§ WHAT THE TASK REQUIRES: Every line of the material below, from the top through the line with "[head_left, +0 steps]", should be reproduced exactly.
+++
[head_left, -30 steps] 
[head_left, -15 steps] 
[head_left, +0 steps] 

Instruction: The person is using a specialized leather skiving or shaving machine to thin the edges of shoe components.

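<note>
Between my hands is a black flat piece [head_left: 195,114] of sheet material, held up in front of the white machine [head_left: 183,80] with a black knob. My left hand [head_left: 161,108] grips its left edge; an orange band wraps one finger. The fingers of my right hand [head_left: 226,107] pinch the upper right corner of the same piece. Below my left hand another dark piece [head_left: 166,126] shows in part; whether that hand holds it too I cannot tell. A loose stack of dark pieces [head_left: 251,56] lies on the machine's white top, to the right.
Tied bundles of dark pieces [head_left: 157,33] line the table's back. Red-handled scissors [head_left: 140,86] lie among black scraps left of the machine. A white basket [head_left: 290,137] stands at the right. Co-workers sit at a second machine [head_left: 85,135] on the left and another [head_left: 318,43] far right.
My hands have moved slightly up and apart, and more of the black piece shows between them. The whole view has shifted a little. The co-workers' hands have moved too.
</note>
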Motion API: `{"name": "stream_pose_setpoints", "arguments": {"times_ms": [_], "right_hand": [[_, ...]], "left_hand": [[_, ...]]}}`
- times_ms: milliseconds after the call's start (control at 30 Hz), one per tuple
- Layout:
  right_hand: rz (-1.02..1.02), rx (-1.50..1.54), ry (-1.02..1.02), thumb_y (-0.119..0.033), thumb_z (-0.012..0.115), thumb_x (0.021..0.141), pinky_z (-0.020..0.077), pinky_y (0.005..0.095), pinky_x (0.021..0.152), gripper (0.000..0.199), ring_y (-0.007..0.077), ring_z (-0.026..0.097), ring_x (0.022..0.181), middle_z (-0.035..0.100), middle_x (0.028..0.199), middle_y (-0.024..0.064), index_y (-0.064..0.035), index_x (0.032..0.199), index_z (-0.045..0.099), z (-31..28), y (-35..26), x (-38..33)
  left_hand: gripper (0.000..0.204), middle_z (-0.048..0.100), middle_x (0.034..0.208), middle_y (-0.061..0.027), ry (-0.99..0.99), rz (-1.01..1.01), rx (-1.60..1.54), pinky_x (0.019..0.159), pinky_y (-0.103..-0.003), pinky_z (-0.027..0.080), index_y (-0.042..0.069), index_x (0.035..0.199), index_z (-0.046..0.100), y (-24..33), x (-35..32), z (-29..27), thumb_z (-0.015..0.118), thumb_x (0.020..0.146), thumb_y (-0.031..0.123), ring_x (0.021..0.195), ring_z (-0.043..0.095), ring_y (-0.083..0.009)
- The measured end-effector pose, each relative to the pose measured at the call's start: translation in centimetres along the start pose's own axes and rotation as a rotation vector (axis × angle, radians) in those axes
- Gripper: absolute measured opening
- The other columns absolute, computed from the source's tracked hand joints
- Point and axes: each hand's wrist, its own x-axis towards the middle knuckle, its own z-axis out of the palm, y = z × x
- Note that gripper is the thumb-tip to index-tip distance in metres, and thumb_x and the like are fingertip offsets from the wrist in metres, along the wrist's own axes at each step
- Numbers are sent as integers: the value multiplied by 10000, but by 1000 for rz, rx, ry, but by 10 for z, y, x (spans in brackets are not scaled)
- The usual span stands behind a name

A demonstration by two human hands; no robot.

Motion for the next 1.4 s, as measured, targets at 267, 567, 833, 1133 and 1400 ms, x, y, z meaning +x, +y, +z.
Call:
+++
§ RESULT OF THE EXERCISE:
[head_left, -30 steps] 
[head_left, -15 steps] 
[head_left, +0 steps] 

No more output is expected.